<<<<
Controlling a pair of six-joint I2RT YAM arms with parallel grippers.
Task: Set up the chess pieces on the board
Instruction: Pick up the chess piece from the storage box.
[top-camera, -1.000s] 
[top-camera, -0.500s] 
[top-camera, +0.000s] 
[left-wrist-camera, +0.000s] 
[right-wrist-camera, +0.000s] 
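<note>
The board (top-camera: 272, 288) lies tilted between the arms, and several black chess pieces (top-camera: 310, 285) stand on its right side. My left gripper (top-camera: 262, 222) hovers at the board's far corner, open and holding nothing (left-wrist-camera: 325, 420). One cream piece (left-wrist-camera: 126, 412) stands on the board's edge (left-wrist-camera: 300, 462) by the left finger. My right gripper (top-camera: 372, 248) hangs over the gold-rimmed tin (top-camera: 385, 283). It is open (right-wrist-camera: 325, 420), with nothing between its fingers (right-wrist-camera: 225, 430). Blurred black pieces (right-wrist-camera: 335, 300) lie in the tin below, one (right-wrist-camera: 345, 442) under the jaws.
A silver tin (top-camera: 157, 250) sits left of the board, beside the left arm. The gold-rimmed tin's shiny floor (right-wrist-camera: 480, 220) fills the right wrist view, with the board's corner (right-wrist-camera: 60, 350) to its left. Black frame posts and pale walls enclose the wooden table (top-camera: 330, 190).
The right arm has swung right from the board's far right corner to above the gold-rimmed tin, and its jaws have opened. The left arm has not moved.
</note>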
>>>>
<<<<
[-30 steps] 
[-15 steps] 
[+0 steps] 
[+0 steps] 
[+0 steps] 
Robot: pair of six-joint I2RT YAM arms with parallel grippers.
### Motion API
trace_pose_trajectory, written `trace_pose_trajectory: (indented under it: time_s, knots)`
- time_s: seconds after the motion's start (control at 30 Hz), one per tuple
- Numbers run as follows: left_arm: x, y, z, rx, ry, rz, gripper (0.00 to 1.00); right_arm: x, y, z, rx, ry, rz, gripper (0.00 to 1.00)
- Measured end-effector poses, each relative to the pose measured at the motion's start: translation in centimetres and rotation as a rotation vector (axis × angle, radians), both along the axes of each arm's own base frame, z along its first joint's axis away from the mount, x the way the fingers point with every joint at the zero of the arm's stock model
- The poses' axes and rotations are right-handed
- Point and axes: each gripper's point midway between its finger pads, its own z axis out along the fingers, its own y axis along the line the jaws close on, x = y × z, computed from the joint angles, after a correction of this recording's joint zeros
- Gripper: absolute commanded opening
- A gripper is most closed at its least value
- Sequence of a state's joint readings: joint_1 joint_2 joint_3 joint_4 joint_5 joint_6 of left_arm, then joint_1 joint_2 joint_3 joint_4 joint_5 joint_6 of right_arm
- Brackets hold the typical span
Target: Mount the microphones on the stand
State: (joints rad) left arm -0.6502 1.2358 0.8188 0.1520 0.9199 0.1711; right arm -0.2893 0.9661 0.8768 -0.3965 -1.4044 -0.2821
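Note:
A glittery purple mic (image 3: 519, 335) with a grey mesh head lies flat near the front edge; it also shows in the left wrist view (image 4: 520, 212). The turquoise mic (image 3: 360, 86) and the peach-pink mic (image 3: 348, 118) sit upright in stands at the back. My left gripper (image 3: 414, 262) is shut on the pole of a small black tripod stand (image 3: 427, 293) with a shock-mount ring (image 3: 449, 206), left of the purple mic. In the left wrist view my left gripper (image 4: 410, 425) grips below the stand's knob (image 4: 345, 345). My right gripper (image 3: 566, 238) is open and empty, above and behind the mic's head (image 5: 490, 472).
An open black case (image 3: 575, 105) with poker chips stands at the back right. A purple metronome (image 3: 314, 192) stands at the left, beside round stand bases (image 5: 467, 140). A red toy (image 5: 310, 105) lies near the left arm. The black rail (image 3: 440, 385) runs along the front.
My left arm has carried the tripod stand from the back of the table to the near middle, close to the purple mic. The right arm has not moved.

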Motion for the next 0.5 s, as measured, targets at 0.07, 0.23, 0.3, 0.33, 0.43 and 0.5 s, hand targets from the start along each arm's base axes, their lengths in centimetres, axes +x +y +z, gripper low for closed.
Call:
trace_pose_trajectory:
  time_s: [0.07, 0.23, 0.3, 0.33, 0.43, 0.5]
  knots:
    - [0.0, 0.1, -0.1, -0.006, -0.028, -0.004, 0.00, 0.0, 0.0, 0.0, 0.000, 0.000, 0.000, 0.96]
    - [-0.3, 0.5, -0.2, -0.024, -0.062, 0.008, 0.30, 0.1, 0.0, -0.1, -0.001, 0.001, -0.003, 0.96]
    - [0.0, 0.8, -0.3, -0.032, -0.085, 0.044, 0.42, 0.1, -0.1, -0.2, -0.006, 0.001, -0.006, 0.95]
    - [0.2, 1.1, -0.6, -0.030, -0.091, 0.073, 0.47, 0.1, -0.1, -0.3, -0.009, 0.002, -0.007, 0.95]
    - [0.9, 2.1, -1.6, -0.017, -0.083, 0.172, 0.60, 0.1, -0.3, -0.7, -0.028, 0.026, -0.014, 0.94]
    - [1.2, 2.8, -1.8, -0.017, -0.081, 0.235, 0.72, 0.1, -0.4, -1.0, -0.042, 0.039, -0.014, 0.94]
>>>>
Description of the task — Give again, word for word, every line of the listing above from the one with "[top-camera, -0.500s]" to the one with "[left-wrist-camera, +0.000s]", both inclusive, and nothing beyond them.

Exercise solution —
[top-camera, -0.500s] 
[top-camera, +0.000s] 
[left-wrist-camera, +0.000s] 

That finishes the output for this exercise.